Cihan Acar, der 1986 geboren wurde, selbst Heilbronner ist und schon zwei Liebeserklärungen in Buchform verfasst hat, an den türkischen Fußballverein Galatasaray Istanbul und an den Hip-Hop, dieser Cihan Acar also erzählt von vier Tagen und drei Nächten aus dem neuen und manchmal auch alten Leben von Kemal Arslan. Er lässt ihn durch Männercafés, Spielhallen, Wettbüros und Table-Dance-Bars streifen, mit alten Freunden wie Emre und Hakan zusammentreffen, mit zwielichtigen Typen wie dem erfolgreichen Geschäftsmann Tayfun oder dem stets in schwarz gekleideten Hustler Faruk.

„Haiwaii“ lebt von seinen Milieuschilderungen, primär dem der türkischen Migranten aller Generationen, von seinen Settings und nicht zuletzt den authentischen, mitunter witzigen Dialogen.

Und natürlich schluckt man dieser Tage, nach dem erschütternden Morden in Hanau umso schwerer, wenn hier die notorischen rassistischen Ausfälle beschrieben werden, „Scheiß Ausländer. Deutschland den Deutschen“, mit Gewalttaten einhergehen oder von einer obskuren Bürgerwehr flankiert werden, der "HWA", die die Bürger der Stadt meinen schützen zu müssen und "Heilbronn, wach auf!" skandieren. Für die Figuren dieses Romans ist das Alltag. Und nicht nur für die: Der Rassismus ist zum realen und vor allem auch mörderischen Alltag in Deutschland geworden.

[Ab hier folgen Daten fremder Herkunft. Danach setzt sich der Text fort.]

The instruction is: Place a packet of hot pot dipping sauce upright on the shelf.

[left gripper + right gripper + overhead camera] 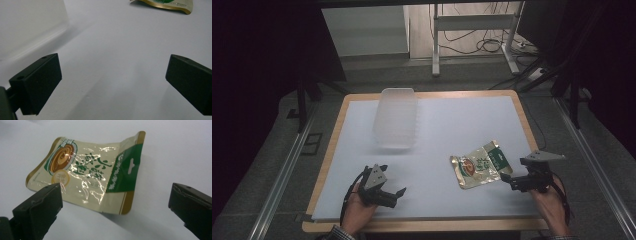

Manchmal erinnert die Sprache Acars an die von Jakob Arjouni

Von einer Handlung, einer „Story“ kann in „Hawaii“ keine Rede sein. Doch die vermisst man gar nicht, denn was los ist immer auf den Straßen Heilbronns und in Kemals Leben.

Manchmal erinnert dieses Heilbronn an Jakob Arjounis Rotlicht-und-Vielvölker-Frankfurt, ja, und Kemal Arslan an Arjounis Ermittler Kemal Kayankaya. Manchmal auch an das Hannover in Philipp Winklers Roman "Hool", der wiederum auf der anderen Seite des gesellschaftlichen Spektrums angesiedelt ist.

Vielmehr aber ist es die schnelle, schnörkellose, in diesem Fall der Sprache Arjounis kaum nachstehende Prosa, die „Hawaii“ jenseits des von der deutschsprachigen Gegenwartsliteratur weiterhin nur selten inspizierten Milieus so besonders, diese Geschichte so smart und großartig macht. Und vom Stoff her so gegenwärtig und bedenklich, wenn irgendwann die sogenannten Kankas, eine Gang aus dem Hawaii-Stadtteil, auf die HWA-Wehr treffen.

Heilbronn jedenfalls wirkt plötzlich ziemlich interessant, könnte ein echter Hotspot in dieser Saison werden. Zumindest auf der literarischen Landkarte.